While sitting in the office, my colleague Brian and I stumbled upon this dead-on honest trailer of The Room a.k.a. one of the worst movies of all time (written, produced, directed by and starring Tommy Wiseau).
And since the movie features such Shakespearian quotes as “I did not hit her, it’s not true! It’s bullshit! I did not hit her! I did naaht! Oh hi, Mark”, we joked about mining the screenplay for other hidden gems.
Well, no sooner said than done.
Conducting the analysis below requires the packages dplyr
, ggplot2
, magrittr
, pdftools
, reshape2
, stringr
,
tidytext
, and wordcloud
.
For loading multiple packages at once I recommend p_load()
from the pacman
package which is a wrapper function for library()
and require()
and installs missing packages if necessary.
# Install and load pacman if not already installed
if (!require("pacman")) install.packages("pacman")
library(pacman)
# Load packages
p_load(dplyr, ggplot2, magrittr, pdftools, reshape2, stringr, tidytext, wordcloud)
The full movie script can be found here.
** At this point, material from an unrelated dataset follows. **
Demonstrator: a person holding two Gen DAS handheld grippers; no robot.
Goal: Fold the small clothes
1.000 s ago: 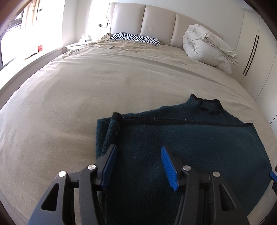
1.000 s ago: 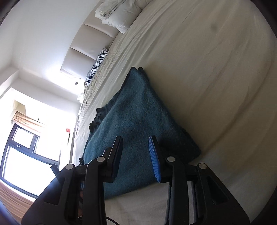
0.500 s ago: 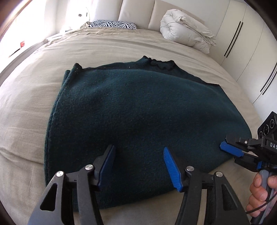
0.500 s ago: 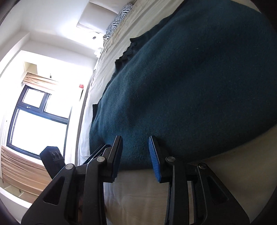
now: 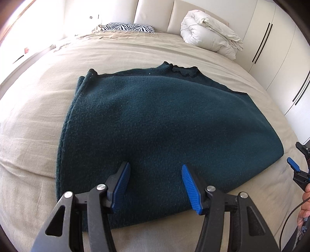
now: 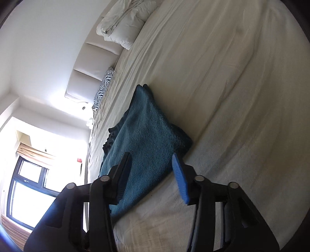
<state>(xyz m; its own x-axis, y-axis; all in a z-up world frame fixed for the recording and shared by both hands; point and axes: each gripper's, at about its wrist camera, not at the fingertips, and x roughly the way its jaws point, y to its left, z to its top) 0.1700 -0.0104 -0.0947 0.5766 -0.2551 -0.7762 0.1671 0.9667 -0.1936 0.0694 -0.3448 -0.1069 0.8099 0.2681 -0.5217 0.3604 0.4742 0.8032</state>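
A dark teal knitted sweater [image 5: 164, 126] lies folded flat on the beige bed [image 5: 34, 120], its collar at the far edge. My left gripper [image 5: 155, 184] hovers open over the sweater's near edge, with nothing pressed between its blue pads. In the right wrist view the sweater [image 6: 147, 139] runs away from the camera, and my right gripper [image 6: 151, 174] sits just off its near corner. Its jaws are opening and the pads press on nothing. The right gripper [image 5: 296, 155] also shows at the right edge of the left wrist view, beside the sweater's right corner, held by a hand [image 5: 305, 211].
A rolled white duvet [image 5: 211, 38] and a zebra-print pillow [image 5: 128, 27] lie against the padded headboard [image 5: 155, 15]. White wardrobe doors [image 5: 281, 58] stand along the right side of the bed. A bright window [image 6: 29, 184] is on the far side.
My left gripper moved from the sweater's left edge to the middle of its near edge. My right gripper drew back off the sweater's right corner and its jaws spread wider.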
To download and import it to R
, simply run
# Download pdf
download.file("https://theroomscriptblog.files.wordpress.com/2016/04/the-room-original-script-by-tommy-wiseau.pdf",
"the-room-original-script-by-tommy-wiseau.pdf")
# Extract text from pdf file
room <- pdf_text("the-room-original-script-by-tommy-wiseau.pdf")
and extract the text via pdf_text()
from the package pdftools
.
After extracting the raw text from The Room’s pdf
screenplay it needs some cleaning prior to analyzing.
Concretely, this means separating the lines of the raw text (\n
indicating line breaks), removing redundant text parts such as the cover page, headers and footers, blank lines, and directing instructions as well as punctuation (except for apostrophes), non-alphabetic characters, and stopwords. (Note that I deliberately didn’t stem words.)
For most of these steps lapply()
can be used to apply the respective functions to each element of the list.
While performing these steps, the cleaned text, which consists of a sequence of strings, is split into single words – a process called tokenization.
# Separate lines with \n indicating line breaks
room_tidy <- strsplit(room, "\n")
# Remove cover page
room_tidy <- room_tidy[-1]
# Remove page numbers and headers
room_tidy <- lapply(room_tidy, function(x) x[-(1:2)])
# Remove footers
room_tidy <- lapply(room_tidy, function(x) x[1:(length(x)-2)])
# Remove information on act and scene
room_tidy <- lapply(room_tidy, function(x) gsub("END SCENE", "", x))
room_tidy <- lapply(room_tidy, function(x) gsub("ACT.*", "", x))
room_tidy <- lapply(room_tidy, function(x) gsub("SCENE.*", "", x))
# Remove punctuation (except for apostrophes) and numbers
room_tidy <- lapply(room_tidy, function(x) gsub("[^[:alpha:][:blank:]']", "", x))
# Remove directing instructions
room_tidy <- lapply(room_tidy, function(x) x[!grepl("^[A-Z ']+$", x), drop = FALSE])
# Convert to lowercase
room_tidy <- lapply(room_tidy, function(x) tolower(x))
# Split strings
room_tidy <- lapply(room_tidy, function(x) strsplit(x, " "))
# Turn list to data.frame
room_df <- data.frame(matrix(unlist(room_tidy), nrow = 10357, byrow = T), stringsAsFactors = FALSE)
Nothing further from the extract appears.